Deb here! Whenever we at the Voice Recording Bootcamp teach a class, when we get to microphones the topic of mouth noise is sure to come up. It usually goes something like this, “I got this new mic, it’s better than my old mic, but now it’s picking up all of my mouth noises. How do I get that to stop?” Unfortunately, the answer does not lie with the mic.
Frankly, a good mic should pick up your mouth noise! It should pick up everything coming out of your mouth, and at a good level too, to minimize the noise floor (that pesky “shhhhhh” sound from your recording chain). The goal is to have the “noise floor” so quiet as compared to your voice, that it is barely noticeable to the listener.
Unfortunately, this means all the pesky sounds your mouth makes (jaw, teeth, tongue, lips, cheeks, saliva) are picked up by the mic.
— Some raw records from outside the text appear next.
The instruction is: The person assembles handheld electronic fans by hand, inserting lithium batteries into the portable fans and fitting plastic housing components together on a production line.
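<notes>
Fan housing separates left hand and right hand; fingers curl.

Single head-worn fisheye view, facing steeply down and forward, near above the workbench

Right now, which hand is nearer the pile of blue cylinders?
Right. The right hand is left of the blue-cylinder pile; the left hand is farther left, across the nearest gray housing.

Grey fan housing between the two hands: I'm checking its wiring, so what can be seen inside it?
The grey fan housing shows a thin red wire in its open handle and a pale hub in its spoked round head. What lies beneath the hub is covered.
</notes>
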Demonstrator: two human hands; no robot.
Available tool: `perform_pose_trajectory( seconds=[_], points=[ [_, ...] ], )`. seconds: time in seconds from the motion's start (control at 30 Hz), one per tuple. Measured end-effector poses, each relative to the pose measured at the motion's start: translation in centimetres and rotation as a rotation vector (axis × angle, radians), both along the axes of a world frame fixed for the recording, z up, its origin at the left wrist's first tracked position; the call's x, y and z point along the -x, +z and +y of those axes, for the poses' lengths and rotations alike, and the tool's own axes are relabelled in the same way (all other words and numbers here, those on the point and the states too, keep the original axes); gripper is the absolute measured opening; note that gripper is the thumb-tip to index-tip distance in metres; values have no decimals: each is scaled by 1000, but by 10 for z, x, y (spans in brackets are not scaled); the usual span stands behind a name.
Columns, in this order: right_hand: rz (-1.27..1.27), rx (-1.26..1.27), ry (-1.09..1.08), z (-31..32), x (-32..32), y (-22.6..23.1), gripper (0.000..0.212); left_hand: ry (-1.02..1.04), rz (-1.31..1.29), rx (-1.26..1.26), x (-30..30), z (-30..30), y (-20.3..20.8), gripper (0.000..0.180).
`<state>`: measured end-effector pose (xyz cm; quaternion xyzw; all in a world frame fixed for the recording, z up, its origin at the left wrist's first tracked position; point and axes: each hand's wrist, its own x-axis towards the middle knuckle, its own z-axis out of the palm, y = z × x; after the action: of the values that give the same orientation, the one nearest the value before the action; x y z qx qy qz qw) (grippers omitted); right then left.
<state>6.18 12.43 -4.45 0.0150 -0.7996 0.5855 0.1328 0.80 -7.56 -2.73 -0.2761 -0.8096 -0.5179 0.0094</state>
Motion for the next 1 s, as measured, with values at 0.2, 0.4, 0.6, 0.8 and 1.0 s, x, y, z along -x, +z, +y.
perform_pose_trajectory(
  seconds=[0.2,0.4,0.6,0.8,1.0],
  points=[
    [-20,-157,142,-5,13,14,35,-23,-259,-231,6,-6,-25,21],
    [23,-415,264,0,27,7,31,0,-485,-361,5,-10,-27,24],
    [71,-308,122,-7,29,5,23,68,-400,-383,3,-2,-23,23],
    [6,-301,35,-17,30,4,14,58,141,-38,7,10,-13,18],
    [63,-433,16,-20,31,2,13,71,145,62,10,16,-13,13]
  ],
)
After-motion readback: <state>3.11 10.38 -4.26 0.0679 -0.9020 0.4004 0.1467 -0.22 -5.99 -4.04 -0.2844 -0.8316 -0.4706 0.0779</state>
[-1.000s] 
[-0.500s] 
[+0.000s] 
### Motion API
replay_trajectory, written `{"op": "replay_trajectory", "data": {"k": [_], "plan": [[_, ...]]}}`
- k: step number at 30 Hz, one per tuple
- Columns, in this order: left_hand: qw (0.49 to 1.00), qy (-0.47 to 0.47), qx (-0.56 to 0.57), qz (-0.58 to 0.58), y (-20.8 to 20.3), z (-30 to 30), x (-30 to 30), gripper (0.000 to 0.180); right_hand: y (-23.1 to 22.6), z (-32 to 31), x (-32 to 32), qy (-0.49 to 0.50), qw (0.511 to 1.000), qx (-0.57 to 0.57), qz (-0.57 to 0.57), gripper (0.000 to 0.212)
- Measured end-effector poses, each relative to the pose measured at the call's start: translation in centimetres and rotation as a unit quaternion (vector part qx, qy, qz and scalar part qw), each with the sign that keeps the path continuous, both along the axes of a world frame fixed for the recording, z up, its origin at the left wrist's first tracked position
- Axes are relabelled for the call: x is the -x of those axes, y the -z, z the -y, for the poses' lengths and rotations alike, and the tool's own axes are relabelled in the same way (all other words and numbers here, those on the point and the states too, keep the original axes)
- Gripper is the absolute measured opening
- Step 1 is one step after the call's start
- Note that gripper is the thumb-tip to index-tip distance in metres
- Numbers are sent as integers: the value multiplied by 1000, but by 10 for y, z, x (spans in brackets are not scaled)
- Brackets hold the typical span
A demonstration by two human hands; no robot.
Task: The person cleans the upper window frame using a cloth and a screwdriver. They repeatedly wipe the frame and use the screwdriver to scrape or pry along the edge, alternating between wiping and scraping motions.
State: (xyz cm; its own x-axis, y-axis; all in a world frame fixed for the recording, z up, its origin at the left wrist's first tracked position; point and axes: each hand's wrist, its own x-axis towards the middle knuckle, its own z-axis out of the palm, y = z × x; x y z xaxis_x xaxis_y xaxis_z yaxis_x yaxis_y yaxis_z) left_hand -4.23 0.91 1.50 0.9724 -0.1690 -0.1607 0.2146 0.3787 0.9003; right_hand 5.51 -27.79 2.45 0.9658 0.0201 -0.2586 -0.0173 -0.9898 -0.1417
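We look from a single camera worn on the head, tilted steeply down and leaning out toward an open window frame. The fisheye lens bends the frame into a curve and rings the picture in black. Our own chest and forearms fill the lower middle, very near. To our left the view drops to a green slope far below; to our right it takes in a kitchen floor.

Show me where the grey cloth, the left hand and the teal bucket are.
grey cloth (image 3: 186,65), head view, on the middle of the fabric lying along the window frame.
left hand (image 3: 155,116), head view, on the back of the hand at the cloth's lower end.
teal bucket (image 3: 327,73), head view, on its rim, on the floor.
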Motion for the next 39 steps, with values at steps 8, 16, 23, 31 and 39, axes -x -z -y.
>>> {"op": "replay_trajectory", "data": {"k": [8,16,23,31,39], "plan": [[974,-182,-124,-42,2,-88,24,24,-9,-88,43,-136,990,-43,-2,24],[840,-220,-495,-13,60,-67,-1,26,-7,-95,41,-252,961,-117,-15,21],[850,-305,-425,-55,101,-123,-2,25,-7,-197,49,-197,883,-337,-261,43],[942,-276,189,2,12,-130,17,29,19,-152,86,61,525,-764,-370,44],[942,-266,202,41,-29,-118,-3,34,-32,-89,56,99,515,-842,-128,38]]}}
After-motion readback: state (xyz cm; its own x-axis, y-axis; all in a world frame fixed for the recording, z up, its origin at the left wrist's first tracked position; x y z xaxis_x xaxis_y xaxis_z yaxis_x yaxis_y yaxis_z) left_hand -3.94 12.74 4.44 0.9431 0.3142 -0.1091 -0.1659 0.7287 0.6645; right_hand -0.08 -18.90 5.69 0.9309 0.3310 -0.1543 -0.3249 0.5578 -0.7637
And alas, new gear won’t fix it. For better or worse, the answer lies with you. If you want to eliminate as much mouth noise as possible, you need to get to know yourself.
Take me, for instance. Before writing this blog, I was about to record a quick narration for a realtor. As I was getting ready to start, the dogs next door started barking, mine was scratching at the door, my fiancé popped in to see if we wanted to go out tonight... The pressure to get this recording done before more interruptions came my way was stressing me out.
And for me, stress leads to mouth noise (talk about stressful!). My mouth goes dry and suddenly my speech is overlaid with those twinkling little pops of saliva. The kind that can’t be edited out. So, I decided to shift gears and work on something else until I had calmed down.
Experience has taught me that powering through my stress-induced mouth noise only leads to more mouth noise and stress. Reducing my coffee and dairy intake, getting plenty of sleep, and eating a couple servings of fruit a day also seems to be helping a lot (no citrus before recording, though! For me, that’s a noise-inducer).
So, take some time and get to know yourself. Experiment with different times of day, different foods, different moods, whatever. Find out the root of your mouth noise and eliminate it. But don’t blame the mic. It’s only trying to help.